The Oxnard Police Department has implemented a new line of attack in an old battle, and area residents are reaping the benefits. Armed to the teeth with strategy and national support, the city is enjoying summertime calm.

Gang violence in the city of Oxnard is down 60 percent, according to Oxnard Police Chief John Crombach. Eight months ago, Oxnard implemented Operation PeaceWorks, a $399,690, grant-funded California Gang Reduction, Intervention and Prevention project (CalGRIP).

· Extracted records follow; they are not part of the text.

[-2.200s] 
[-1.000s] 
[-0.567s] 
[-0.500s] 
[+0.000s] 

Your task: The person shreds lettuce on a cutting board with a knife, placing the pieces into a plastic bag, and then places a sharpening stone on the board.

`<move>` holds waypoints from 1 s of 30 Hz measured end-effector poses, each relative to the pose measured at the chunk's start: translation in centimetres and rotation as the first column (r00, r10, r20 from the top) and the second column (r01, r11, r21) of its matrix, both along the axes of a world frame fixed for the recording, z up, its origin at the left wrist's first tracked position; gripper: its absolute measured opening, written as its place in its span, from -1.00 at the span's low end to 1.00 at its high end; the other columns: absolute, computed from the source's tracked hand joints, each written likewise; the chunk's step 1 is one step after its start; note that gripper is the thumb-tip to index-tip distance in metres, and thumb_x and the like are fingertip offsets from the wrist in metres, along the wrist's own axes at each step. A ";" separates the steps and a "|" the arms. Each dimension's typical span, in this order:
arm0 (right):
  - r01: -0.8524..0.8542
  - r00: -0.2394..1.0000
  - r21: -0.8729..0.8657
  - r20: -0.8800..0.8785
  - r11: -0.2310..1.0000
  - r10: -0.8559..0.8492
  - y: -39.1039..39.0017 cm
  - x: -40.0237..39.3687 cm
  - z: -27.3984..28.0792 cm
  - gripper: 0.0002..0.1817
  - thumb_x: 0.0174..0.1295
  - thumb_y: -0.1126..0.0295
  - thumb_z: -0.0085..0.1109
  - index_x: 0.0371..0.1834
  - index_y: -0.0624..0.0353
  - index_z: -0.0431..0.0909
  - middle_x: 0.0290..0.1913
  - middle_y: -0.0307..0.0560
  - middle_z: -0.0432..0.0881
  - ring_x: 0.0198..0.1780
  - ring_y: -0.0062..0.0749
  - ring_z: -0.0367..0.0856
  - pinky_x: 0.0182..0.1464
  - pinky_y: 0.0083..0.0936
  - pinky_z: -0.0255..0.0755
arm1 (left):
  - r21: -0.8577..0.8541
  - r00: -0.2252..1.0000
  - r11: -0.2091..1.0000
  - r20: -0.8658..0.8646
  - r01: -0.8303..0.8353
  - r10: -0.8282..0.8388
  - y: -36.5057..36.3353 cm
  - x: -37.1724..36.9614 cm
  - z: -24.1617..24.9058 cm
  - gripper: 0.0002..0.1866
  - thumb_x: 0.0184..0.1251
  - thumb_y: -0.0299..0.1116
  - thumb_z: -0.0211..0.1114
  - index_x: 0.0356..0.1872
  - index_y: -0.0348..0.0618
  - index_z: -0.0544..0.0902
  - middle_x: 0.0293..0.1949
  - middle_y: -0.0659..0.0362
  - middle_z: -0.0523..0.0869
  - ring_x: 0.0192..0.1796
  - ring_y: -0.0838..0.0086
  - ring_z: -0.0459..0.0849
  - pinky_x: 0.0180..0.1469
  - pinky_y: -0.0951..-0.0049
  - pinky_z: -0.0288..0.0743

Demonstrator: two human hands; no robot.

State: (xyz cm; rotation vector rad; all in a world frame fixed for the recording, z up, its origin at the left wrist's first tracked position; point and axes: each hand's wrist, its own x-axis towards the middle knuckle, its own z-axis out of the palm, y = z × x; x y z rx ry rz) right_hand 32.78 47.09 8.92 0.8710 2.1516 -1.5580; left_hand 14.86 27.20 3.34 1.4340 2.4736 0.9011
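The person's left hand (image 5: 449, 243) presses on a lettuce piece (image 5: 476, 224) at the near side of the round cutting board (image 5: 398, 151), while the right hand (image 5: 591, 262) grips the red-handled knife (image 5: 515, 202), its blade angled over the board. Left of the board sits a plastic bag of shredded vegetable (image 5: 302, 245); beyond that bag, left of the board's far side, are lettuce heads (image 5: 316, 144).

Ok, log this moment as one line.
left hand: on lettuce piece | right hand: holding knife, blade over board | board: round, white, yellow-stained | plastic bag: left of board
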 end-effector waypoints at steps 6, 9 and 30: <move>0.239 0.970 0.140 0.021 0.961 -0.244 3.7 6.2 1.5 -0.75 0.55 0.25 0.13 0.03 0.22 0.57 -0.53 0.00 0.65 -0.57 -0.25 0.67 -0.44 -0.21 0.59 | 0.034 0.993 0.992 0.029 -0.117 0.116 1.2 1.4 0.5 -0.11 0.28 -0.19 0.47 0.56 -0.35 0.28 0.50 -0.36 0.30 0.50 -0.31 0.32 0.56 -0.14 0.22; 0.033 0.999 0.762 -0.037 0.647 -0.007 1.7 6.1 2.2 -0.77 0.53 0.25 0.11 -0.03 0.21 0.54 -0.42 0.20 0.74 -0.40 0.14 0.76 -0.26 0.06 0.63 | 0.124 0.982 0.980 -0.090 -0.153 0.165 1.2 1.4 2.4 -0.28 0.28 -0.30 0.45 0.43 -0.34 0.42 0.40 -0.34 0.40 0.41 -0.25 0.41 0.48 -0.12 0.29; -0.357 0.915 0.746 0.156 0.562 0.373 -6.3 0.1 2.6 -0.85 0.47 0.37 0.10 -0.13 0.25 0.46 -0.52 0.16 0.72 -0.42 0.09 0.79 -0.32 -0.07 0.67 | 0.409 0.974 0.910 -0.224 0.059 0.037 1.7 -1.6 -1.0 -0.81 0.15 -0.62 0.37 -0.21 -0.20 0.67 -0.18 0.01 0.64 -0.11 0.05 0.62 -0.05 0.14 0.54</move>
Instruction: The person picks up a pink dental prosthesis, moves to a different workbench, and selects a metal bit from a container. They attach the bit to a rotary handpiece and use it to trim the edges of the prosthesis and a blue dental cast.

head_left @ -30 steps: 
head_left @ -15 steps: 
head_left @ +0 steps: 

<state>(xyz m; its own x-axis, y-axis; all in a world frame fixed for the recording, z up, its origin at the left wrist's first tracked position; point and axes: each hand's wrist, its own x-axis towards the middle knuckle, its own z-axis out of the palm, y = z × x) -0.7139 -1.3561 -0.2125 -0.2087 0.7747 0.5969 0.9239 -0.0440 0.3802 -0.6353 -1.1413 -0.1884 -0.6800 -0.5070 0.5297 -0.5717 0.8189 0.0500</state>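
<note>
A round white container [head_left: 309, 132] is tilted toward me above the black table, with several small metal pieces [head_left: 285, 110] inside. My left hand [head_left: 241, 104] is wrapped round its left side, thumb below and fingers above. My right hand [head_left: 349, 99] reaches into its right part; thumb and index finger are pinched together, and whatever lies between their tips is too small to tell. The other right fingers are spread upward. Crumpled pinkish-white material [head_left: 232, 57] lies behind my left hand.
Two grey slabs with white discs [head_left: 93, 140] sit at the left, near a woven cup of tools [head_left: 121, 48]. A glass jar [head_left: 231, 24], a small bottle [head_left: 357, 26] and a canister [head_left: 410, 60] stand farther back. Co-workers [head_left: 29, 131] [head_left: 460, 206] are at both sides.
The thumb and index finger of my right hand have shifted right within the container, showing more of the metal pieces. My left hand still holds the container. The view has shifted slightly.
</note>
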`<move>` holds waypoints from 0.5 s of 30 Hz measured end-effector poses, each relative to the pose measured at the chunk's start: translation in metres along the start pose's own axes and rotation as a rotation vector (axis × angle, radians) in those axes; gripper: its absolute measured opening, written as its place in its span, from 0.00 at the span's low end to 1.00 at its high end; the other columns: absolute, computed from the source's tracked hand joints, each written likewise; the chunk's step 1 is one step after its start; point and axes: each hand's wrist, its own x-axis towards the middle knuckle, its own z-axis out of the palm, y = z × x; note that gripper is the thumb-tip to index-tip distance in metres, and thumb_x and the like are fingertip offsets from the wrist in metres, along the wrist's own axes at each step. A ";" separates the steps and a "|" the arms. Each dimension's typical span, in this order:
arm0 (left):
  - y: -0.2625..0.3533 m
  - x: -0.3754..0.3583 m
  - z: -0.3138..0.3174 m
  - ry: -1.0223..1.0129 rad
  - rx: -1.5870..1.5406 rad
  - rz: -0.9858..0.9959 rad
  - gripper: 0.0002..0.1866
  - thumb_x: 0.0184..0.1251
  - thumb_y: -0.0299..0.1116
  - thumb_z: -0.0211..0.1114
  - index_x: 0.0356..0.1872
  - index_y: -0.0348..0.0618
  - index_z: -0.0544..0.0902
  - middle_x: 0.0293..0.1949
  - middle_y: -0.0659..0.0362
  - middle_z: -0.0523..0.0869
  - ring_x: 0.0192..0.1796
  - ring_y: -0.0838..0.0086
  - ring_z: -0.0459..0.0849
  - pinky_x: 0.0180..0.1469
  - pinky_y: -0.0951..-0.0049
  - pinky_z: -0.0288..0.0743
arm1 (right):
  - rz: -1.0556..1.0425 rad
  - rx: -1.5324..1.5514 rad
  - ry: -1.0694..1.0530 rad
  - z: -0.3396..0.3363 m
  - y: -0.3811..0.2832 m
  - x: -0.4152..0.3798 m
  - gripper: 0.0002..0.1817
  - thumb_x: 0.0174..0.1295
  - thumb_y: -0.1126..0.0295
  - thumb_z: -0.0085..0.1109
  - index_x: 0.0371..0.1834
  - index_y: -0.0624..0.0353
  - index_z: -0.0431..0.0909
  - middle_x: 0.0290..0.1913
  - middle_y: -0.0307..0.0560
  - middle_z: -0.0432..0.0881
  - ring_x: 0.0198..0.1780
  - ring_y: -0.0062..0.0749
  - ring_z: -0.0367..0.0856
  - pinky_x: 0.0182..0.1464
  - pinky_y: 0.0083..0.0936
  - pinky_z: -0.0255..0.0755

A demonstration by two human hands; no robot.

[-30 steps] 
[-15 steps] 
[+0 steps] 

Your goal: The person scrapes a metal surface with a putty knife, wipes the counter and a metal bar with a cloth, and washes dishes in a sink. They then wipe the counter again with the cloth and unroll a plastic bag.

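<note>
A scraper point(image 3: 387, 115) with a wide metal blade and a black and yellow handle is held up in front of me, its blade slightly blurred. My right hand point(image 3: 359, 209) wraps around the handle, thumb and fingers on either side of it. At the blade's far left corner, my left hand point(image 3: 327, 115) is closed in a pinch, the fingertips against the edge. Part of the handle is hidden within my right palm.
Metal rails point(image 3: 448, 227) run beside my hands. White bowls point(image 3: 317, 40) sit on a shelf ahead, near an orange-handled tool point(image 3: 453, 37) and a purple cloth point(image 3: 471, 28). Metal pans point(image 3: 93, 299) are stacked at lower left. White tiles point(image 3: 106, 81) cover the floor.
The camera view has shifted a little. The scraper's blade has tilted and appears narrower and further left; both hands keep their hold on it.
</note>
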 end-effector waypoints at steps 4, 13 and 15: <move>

The project was modeled after the city of Boston’s highly successful 1995 Operation Ceasefire, which reduced homicides by people ages 24 and younger by 71 percent and brought a 70 percent reduction in gun assaults after two years of implementation. It’s an iron-fisted program that calls upon local, state and federal assistance to combat gang violence as well as provide viable alternatives to gang membership.

To initiate Operation PeaceWorks in the city, Oxnard police served a gang injunction on known gang affiliates.

“We have them come in and we let them know we know what they’re up to and who they are,” said Crombach, who was accompanied by the FBI during the injunction intervention. “Then we say, ‘Here is an opportunity . . . for job training services to get out of this life.’ ”

The gang-involved youth are offered intensive counseling, academic assistance, employment skills training and paid employment opportunities in Oxnard’s City Corps.

Those who take the opportunity then meet with counselors and other professionals involved in providing them with opportunities to work their way out of the injunction and into the community. But Crombach had a message for those who declined the offer out of gang-life.

“We will bring full weight of law every time they move. Get with the program,” Crombach said.

Though gang activity has dropped significantly in Oxnard, Crombach affirmed that it is no reason to celebrate.

However, as of late, criminal activity in Oxnard has been unprecedentedly quiet.

“I have never seen a six-week period go by like this,” said David Keith, a public spokesman for the Oxnard Police Department.

Keith said that every eight hours, he receives an e-mailed report about noteworthy events in Oxnard; and during the past six weeks, there have been very few reports of significance.

Contrary to public perception, Oxnard crime is steadily decreasing, noted Keith. He referenced 1992 as a peak crime year in Oxnard. Since then, crime in Oxnard is down 65 percent per capita.

“In 1992, we had a population of 147,505. Today we have around 200,000. You would think crime would go up 33 percent but it’s actually dropped in half,” Keith said and added that Oxnard has less crime per capita than Ventura and Santa Barbara.

Crombach noted that it is foolish to live and die by crime stats, but the positive support from the community has built momentum in the department’s battle for a peaceful city.

“We have a community to protect,” said Crombach. “We’re not going to let it down Mayor Tom Holden did not return calls by deadline.